WHAT THE TASK REQUIRES ▸ For each line in the material below that holds "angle", copy that line.

DATA SECTION ▸
=-=-=-=-=
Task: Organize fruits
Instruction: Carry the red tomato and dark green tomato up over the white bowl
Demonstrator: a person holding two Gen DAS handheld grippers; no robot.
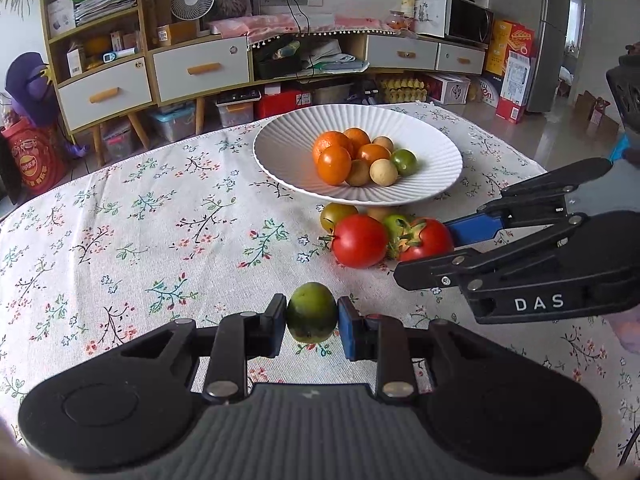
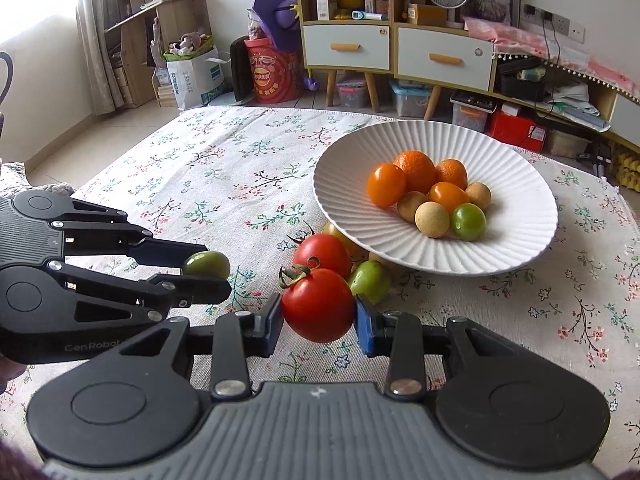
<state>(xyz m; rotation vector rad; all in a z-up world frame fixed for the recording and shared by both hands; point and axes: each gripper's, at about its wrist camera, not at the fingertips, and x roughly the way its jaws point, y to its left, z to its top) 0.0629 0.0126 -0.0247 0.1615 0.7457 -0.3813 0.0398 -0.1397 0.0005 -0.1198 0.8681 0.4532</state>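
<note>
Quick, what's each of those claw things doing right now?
Left gripper: closed on a small green fruit.
Right gripper: closed on a red tomato.

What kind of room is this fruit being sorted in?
Most likely a lived-in home dining or living room: a table under a floral cotton tablecloth, a wooden sideboard with white drawers, and a black-fronted microwave oven on it.
</note>
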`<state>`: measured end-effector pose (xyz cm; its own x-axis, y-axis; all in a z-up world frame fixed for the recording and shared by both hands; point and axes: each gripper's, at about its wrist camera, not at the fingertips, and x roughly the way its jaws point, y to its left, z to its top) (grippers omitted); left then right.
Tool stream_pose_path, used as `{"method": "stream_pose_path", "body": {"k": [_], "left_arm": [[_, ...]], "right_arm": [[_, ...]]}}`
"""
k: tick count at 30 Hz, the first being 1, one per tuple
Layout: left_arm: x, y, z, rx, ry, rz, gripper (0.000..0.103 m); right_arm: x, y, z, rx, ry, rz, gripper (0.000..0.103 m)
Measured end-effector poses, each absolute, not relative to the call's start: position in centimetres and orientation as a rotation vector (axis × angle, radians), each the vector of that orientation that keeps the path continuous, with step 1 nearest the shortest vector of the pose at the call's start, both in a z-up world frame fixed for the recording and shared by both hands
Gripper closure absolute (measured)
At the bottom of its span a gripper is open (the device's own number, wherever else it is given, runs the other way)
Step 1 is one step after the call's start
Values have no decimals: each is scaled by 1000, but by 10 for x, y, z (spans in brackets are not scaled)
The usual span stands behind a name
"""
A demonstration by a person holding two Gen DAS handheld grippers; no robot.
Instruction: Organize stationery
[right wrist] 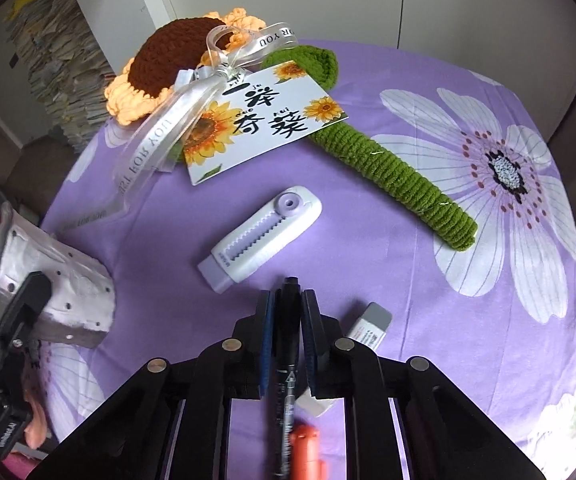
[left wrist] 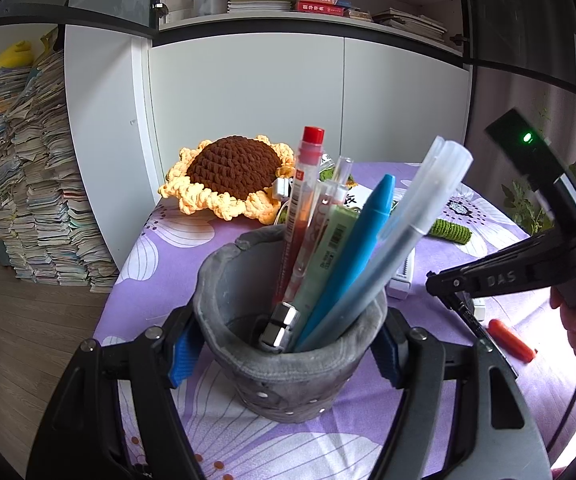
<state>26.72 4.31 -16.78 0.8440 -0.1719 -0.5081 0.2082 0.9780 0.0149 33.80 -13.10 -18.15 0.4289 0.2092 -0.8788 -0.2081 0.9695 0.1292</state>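
My left gripper (left wrist: 288, 344) is shut on a grey pen holder (left wrist: 288, 376) and holds it tilted over the purple floral tablecloth. Several pens stand in it: a red pen (left wrist: 301, 208), a blue pen (left wrist: 351, 256) and a translucent pen (left wrist: 407, 220). The holder also shows at the left of the right wrist view (right wrist: 56, 276). My right gripper (right wrist: 288, 300) is shut on a black pen (right wrist: 288, 352) just above the cloth. An orange pen (right wrist: 305, 452) lies under it. The right gripper shows in the left wrist view (left wrist: 459, 300).
A white correction tape (right wrist: 260, 240), an eraser (right wrist: 367, 328), a crochet sunflower (right wrist: 176, 60) with green stem (right wrist: 399, 172) and a sunflower card (right wrist: 260, 120) lie on the tablecloth (right wrist: 407, 280). White cabinets (left wrist: 248, 100) and paper stacks (left wrist: 36, 180) stand behind.
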Motion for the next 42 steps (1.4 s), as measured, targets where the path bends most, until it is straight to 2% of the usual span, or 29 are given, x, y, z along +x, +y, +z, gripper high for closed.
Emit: {"method": "stream_pose_path", "body": {"k": [9,12,17,20,25,27,28,29,42], "left_arm": [[267,43,-168,71,529,-201,34],[267,43,-168,71,529,-201,34],[267,43,-168,71,529,-200,34],[267,43,-167,69,526,-199,34],[267,45,-167,65,525,-198,34],[267,45,-167,65,527,-199,33],[267,45,-167,64,528,-200,33],[268,45,-167,61,527,-200,33],[264,51,-166,54,508,-155,34]], "right_arm": [[294,-133,-116,99,909,387,89],[277,-131,-87,109,818,427,92],[261,-111,-50,6,707,479,93],[276,-100,-73,-66,813,465,93],[316,-94,-140,-7,1078,497,92],[325,-89,-156,-22,1122,493,89],[329,-86,-163,-28,1142,498,83],[332,-84,-168,-27,1157,505,74],[341,-67,-183,-72,1190,570,72]]}}
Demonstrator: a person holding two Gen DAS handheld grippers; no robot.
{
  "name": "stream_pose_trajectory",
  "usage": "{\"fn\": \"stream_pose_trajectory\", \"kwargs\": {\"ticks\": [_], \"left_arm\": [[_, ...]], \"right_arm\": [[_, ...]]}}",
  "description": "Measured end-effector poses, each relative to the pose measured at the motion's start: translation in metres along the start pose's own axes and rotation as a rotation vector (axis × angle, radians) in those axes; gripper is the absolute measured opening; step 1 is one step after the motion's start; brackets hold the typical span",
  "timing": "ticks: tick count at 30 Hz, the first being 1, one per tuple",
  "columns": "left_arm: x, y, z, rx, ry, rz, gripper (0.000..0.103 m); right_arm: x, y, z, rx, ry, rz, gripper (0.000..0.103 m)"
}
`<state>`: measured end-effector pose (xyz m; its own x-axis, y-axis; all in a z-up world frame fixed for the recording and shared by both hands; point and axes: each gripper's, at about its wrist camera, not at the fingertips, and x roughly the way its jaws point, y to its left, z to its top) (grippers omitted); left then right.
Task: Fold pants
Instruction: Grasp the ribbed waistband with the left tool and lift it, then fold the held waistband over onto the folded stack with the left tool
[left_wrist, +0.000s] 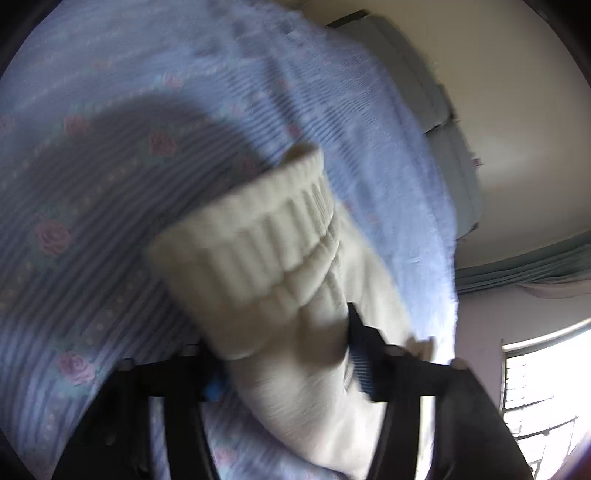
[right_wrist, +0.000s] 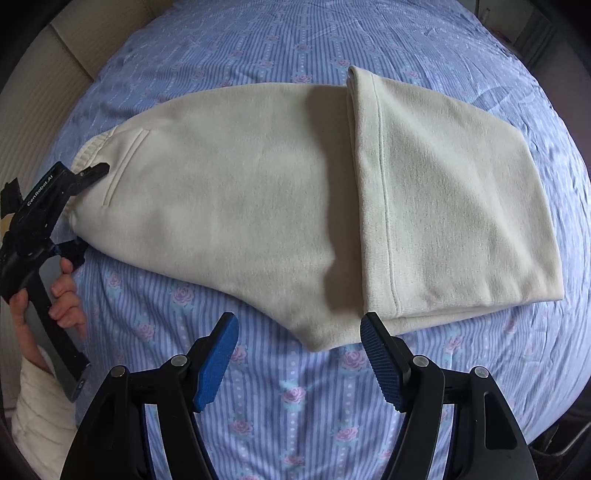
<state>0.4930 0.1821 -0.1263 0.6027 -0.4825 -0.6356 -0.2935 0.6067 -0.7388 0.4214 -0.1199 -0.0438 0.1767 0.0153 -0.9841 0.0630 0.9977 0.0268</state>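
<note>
Cream pants (right_wrist: 236, 192) lie across the bed, the leg ends folded back over the right part (right_wrist: 454, 199). The ribbed waistband (right_wrist: 86, 153) is at the far left. My left gripper (right_wrist: 83, 206) is shut on the waistband there. In the blurred left wrist view the ribbed waistband (left_wrist: 266, 236) bunches up between the fingers of my left gripper (left_wrist: 291, 365). My right gripper (right_wrist: 299, 328) is open and empty, hovering over the bedsheet just in front of the crotch point (right_wrist: 317, 341) of the pants.
The bed has a blue striped sheet with pink roses (right_wrist: 295, 398). A person's hand (right_wrist: 62, 295) holds the left gripper's handle. A cream headboard or wall (right_wrist: 74, 40) is at the upper left. A window (left_wrist: 546, 391) shows in the left wrist view.
</note>
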Motion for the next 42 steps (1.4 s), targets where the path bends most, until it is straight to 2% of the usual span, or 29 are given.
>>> {"fn": "stream_pose_trajectory", "kwargs": {"ticks": [1, 2, 4, 6, 8, 10, 12, 14, 16, 19, 21, 26, 29, 32, 37, 42], "left_arm": [[-0.010, -0.005, 0.001, 0.007, -0.008, -0.053, 0.035], [-0.016, -0.009, 0.001, 0.015, -0.019, -0.088, 0.035], [-0.016, -0.016, 0.001, 0.047, -0.022, -0.106, 0.041], [-0.001, -0.014, 0.000, 0.070, -0.001, -0.031, 0.047], [0.019, -0.008, 0.000, 0.051, 0.039, 0.060, 0.048], [0.037, -0.006, -0.006, 0.093, 0.086, 0.118, 0.048], [0.046, -0.007, -0.006, 0.099, 0.107, 0.171, 0.042], [0.042, -0.017, -0.001, 0.096, 0.118, 0.180, 0.033], [0.025, -0.039, 0.006, 0.133, 0.090, 0.184, 0.028], [-0.002, -0.081, 0.012, 0.218, 0.055, 0.164, 0.027], [-0.015, -0.116, 0.005, 0.320, 0.030, 0.191, 0.027], [-0.032, -0.206, -0.031, 0.579, -0.038, 0.272, 0.027], [-0.029, -0.247, -0.054, 0.664, -0.046, 0.294, 0.027], [-0.016, -0.286, -0.078, 0.750, -0.042, 0.352, 0.027], [0.001, -0.344, -0.108, 0.823, -0.020, 0.418, 0.026], [0.019, -0.374, -0.145, 0.833, 0.057, 0.457, 0.026]], "right_arm": [[-0.004, 0.000, 0.000, -0.001, -0.009, 0.006, 0.070], [-0.007, 0.001, 0.000, 0.000, -0.019, 0.016, 0.070], [-0.013, -0.002, 0.000, 0.012, -0.029, 0.035, 0.070], [-0.017, -0.005, -0.001, 0.028, -0.032, 0.048, 0.070], [-0.021, -0.010, -0.002, 0.047, -0.034, 0.039, 0.070], [-0.022, -0.013, -0.004, 0.070, -0.026, 0.016, 0.070], [-0.023, -0.015, -0.003, 0.088, -0.025, 0.022, 0.070], [-0.024, -0.016, -0.001, 0.098, -0.025, 0.016, 0.070], [-0.029, -0.016, 0.000, 0.091, -0.034, 0.001, 0.070], [-0.040, -0.023, 0.001, 0.100, -0.055, 0.040, 0.070], [-0.051, -0.032, -0.002, 0.113, -0.067, 0.048, 0.070], [-0.080, -0.075, -0.019, 0.172, -0.106, 0.051, 0.070], [-0.097, -0.112, -0.029, 0.232, -0.119, 0.054, 0.070], [-0.110, -0.147, -0.038, 0.284, -0.136, 0.069, 0.070], [-0.131, -0.201, -0.047, 0.344, -0.166, 0.101, 0.070], [-0.153, -0.249, -0.045, 0.364, -0.198, 0.144, 0.070]]}}
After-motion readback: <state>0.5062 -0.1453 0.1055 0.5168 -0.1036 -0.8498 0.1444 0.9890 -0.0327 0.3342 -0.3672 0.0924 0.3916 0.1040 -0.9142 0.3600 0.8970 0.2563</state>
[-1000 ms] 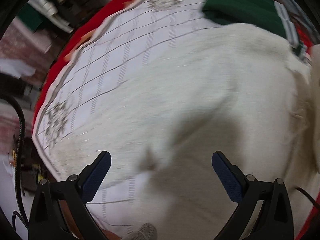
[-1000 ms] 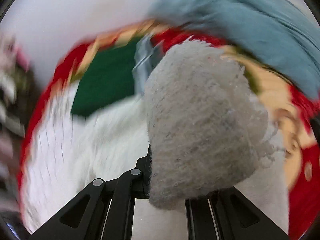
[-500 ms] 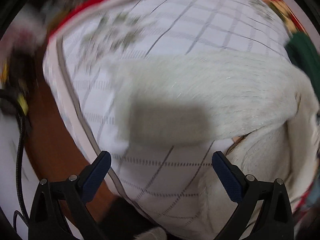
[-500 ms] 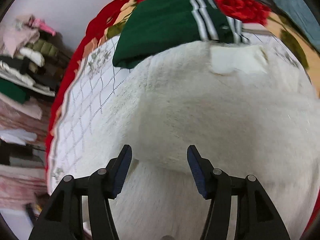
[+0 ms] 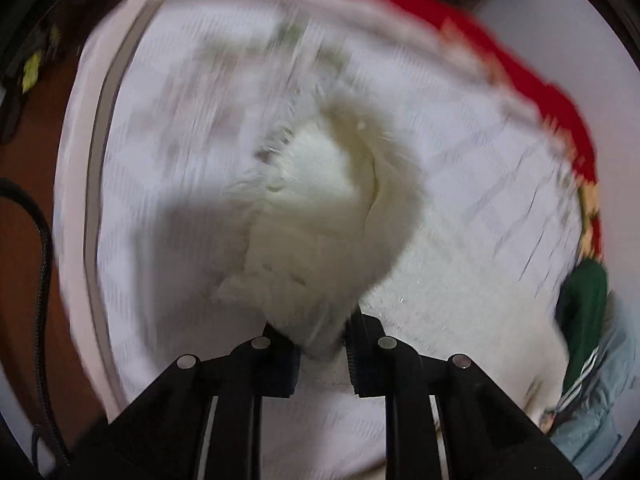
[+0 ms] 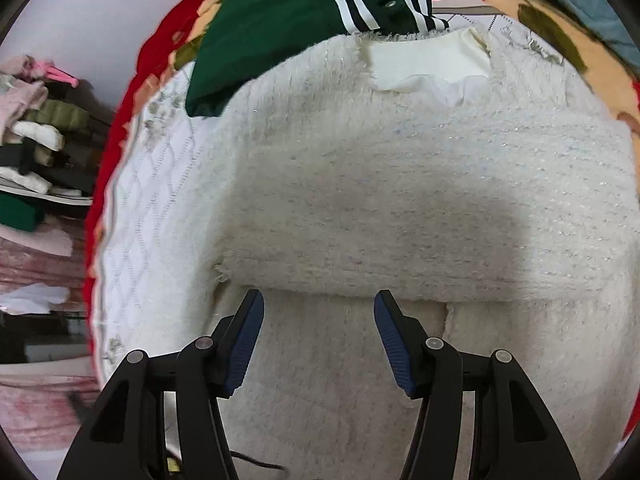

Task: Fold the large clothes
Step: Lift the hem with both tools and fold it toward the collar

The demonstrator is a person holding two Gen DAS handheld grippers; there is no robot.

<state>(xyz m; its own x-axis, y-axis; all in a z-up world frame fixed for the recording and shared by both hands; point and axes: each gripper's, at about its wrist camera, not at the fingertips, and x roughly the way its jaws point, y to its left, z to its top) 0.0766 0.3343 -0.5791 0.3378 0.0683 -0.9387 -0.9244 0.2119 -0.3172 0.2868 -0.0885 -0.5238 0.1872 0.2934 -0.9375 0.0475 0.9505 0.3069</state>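
Note:
A fluffy cream sweater lies on a white quilted bedspread, with one sleeve folded across its body. My right gripper is open and empty just above the sweater, below the folded sleeve's edge. My left gripper is shut on a bunched part of the same sweater and holds it lifted over the bedspread. The left wrist view is motion-blurred.
A folded dark green garment with white stripes lies at the sweater's far edge, also in the left wrist view. A red floral blanket borders the bedspread. Stacked clothes sit at the left. A grey-blue garment lies at right.
My left gripper has closed on the sweater and lifted a bunch of it. My right gripper let go of the sleeve, now laid across the sweater, and stays open.

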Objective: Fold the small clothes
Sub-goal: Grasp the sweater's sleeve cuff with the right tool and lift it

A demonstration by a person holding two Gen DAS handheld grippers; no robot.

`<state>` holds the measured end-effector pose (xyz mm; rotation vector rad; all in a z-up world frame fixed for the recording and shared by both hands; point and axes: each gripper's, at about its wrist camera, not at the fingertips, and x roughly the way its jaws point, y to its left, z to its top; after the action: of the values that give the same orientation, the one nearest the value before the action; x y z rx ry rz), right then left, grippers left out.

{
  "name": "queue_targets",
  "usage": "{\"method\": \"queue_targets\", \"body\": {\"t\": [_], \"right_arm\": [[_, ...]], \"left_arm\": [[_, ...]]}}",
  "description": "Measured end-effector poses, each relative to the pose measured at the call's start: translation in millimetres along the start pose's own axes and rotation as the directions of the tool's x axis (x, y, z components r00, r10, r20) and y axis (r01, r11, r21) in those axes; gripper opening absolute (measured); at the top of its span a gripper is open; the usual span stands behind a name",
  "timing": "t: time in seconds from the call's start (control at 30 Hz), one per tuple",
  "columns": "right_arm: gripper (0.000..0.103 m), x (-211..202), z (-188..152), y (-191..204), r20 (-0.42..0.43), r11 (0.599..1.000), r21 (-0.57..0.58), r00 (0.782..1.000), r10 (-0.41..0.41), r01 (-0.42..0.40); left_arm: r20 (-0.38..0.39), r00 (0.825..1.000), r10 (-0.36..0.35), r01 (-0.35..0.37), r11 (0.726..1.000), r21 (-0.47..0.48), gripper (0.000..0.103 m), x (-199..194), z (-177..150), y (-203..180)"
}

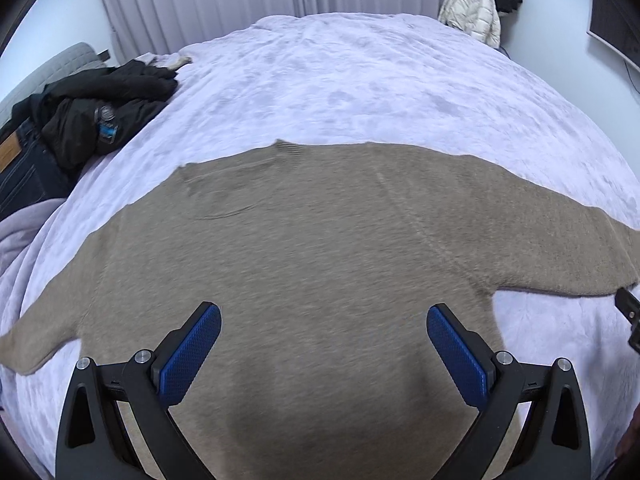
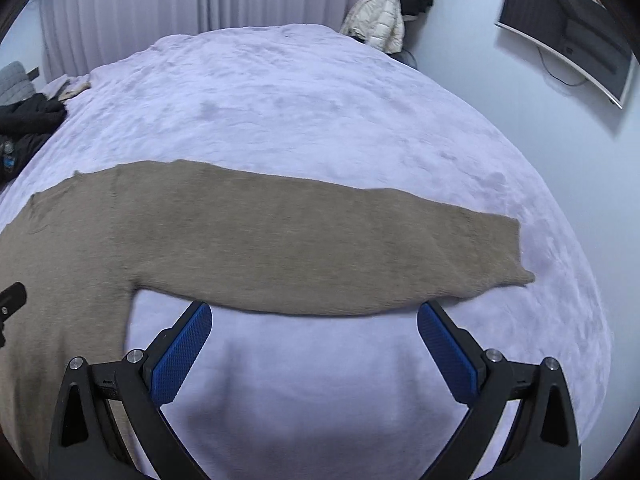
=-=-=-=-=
EXERCISE OUTPUT ▸
Measured end-effector poses, each absolute, not relative to the call's start: position in centimetres and orientation as a rotation vector (axis × angle, radians), each the vector of that orientation that keeps the path continuous, with step 1 nearest the shortest vector of the pose at the call's start, both in a z-up world frame fixed for the recording and shared by both hands
  "description": "Measured end-effector poses, each relative to the pose measured at the motion's start: translation in metres along the start pose's own axes and rotation as a rotation vector (axis × angle, radians) in those axes; gripper is the absolute measured opening; step 1 is one step after the motion's start; brackets hold the typical span",

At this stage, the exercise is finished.